_Problem_
In the listing below, find each line with the string "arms" and report it.

_Records for processing_

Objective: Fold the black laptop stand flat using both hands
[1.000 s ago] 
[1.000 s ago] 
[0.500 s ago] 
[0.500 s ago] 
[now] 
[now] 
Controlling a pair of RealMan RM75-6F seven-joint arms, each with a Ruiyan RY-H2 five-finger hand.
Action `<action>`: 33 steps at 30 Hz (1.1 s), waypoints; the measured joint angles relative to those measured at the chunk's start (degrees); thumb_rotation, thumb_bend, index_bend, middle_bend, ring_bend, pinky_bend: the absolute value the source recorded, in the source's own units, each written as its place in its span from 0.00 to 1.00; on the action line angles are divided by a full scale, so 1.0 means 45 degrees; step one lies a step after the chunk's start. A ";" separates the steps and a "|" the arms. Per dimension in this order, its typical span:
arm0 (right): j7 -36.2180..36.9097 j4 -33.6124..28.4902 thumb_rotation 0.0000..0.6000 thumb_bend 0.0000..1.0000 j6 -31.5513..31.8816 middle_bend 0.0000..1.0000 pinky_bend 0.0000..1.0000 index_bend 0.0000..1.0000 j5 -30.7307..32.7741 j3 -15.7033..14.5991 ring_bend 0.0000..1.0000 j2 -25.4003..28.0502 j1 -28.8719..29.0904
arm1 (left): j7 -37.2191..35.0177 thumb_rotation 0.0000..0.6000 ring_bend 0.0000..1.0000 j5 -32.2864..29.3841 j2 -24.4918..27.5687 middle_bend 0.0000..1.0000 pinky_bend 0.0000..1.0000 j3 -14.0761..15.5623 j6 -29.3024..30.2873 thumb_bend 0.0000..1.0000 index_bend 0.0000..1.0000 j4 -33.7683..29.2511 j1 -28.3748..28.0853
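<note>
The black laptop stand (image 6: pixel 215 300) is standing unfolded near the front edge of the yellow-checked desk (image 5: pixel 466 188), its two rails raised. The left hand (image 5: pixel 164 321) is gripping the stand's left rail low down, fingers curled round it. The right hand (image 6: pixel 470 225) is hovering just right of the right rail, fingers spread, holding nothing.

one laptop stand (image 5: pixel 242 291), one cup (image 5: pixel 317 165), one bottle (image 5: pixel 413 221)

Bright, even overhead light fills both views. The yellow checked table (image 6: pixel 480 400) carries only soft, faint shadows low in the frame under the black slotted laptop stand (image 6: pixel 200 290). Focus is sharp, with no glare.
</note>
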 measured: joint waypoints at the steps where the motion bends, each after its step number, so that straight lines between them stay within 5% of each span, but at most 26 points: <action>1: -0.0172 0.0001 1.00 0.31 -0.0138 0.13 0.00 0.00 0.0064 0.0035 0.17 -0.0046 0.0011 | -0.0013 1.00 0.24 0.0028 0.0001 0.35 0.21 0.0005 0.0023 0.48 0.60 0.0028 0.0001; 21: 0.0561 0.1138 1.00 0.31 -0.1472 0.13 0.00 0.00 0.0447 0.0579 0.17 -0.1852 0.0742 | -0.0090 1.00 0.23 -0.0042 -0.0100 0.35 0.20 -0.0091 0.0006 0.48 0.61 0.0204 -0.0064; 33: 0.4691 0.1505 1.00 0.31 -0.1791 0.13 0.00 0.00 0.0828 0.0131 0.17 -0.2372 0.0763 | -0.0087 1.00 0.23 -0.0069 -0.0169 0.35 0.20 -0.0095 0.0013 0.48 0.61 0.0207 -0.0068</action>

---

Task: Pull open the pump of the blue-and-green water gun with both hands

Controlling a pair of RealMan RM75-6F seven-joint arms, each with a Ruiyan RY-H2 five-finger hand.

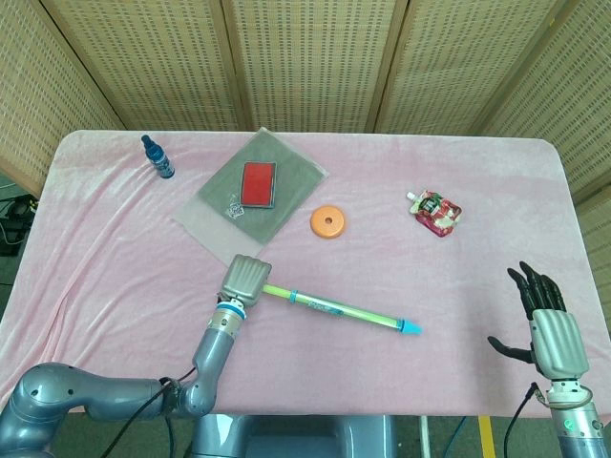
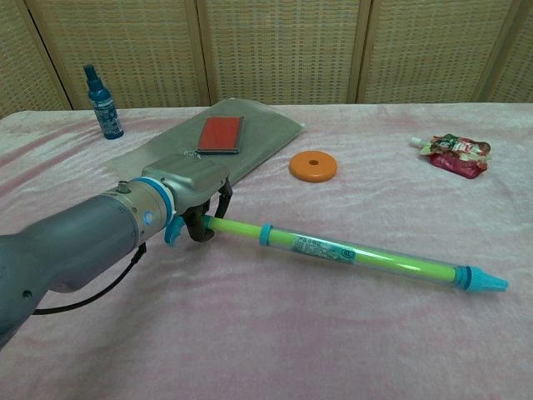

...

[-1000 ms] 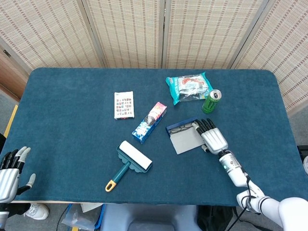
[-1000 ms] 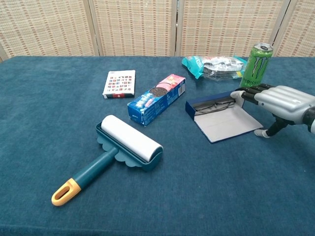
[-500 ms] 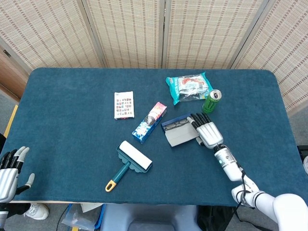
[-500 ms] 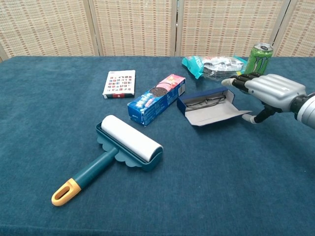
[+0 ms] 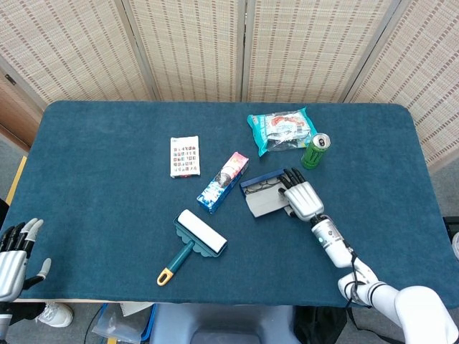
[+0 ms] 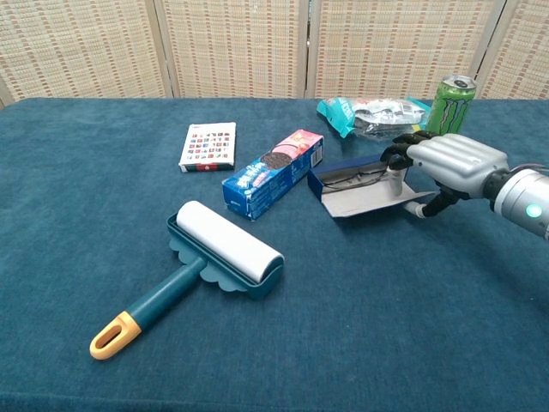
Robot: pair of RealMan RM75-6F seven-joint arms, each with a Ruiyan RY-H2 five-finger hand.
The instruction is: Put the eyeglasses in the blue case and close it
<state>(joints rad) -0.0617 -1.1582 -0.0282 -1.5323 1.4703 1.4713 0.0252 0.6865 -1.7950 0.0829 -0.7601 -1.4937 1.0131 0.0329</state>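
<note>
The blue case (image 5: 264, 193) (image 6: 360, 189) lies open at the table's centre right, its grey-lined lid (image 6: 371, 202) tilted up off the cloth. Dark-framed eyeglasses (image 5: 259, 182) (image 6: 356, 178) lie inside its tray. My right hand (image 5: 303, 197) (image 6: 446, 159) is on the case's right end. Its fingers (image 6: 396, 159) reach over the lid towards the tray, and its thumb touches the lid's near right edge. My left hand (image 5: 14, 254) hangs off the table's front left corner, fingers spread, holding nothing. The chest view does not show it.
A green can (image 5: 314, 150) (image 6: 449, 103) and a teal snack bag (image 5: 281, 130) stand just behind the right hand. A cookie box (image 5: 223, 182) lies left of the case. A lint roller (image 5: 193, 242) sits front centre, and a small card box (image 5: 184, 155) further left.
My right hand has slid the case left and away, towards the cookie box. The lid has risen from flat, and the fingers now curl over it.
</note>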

_Answer box_
Controlling a pair of RealMan RM75-6F seven-joint arms, each with a Ruiyan RY-H2 five-finger hand.
Action `<action>`: 33 steps at 30 Hz (1.1 s), waypoints; the measured joint angles relative to those measured at the chunk's start (degrees); thumb_rotation, thumb_bend, index_bend, middle_bend, ring_bend, pinky_bend: the absolute value the source recorded, in the source's own units, each written as its place in its span from 0.00 to 1.00; on the action line angles are divided by a full scale, so 1.0 means 45 degrees; step one lies a step after the chunk's start. A ";" separates the steps and a "|" the arms. Per dimension in this order, its typical span:
Controlling a pair of RealMan RM75-6F seven-joint arms, each with a Ruiyan RY-H2 five-finger hand.
Robot: pair of RealMan RM75-6F seven-joint arms, each with a Ruiyan RY-H2 five-finger hand.

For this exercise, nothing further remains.